## Exercise prompt
Retype the whole listing below, character for character.

[Opening Provided data section]

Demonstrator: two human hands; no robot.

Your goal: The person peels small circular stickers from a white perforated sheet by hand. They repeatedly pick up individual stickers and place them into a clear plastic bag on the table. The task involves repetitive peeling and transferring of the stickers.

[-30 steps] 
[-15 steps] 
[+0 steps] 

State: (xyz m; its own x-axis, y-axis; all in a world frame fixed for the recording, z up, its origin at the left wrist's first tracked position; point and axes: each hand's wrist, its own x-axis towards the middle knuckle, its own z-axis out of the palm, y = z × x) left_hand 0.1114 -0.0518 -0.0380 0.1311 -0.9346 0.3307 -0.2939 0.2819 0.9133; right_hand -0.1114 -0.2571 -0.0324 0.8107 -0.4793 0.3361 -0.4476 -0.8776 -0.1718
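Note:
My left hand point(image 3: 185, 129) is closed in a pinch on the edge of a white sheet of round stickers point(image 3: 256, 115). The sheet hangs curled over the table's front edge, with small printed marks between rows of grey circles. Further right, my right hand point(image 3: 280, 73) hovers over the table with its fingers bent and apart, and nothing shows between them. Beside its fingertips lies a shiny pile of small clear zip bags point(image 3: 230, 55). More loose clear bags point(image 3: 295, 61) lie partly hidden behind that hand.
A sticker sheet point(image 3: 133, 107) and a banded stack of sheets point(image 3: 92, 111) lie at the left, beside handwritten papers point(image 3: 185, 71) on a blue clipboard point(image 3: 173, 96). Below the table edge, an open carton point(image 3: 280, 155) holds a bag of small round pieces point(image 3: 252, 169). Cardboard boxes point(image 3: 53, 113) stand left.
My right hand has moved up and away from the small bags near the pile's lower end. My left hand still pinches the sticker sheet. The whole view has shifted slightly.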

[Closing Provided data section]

## Exercise result
Demonstrator: two human hands; no robot.

Your goal: The person peels small circular stickers from a white perforated sheet by hand. They repeatedly pick up individual stickers and place them into a clear plastic bag on the table. The task involves repetitive peeling and transferring of the stickers.

[-30 steps] 
[-15 steps] 
[+0 steps] 

State: (xyz m; its own x-axis, y-axis; all in a world frame fixed for the recording, z up, its origin at the left wrist's first tracked position; point and axes: each hand's wrist, its own x-axis towards the middle knuckle, its own z-axis out of the palm, y = z × x) left_hand 0.1114 -0.0518 -0.0380 0.1311 -0.9346 0.3307 -0.2939 0.2819 0.9133; right_hand -0.1114 -0.2571 -0.0324 0.8107 -0.4793 0.3361 -0.4476 -0.8776 -0.1718
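Note:
My left hand point(image 3: 185, 129) is closed in a pinch on the edge of a white sheet of round stickers point(image 3: 256, 115). The sheet hangs curled over the table's front edge, with small printed marks between rows of grey circles. Further right, my right hand point(image 3: 280, 73) hovers over the table with its fingers bent and apart, and nothing shows between them. Beside its fingertips lies a shiny pile of small clear zip bags point(image 3: 230, 55). More loose clear bags point(image 3: 295, 61) lie partly hidden behind that hand.
A sticker sheet point(image 3: 133, 107) and a banded stack of sheets point(image 3: 92, 111) lie at the left, beside handwritten papers point(image 3: 185, 71) on a blue clipboard point(image 3: 173, 96). Below the table edge, an open carton point(image 3: 280, 155) holds a bag of small round pieces point(image 3: 252, 169). Cardboard boxes point(image 3: 53, 113) stand left.
My right hand has moved up and away from the small bags near the pile's lower end. My left hand still pinches the sticker sheet. The whole view has shifted slightly.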

The answer given above is complete as it stands.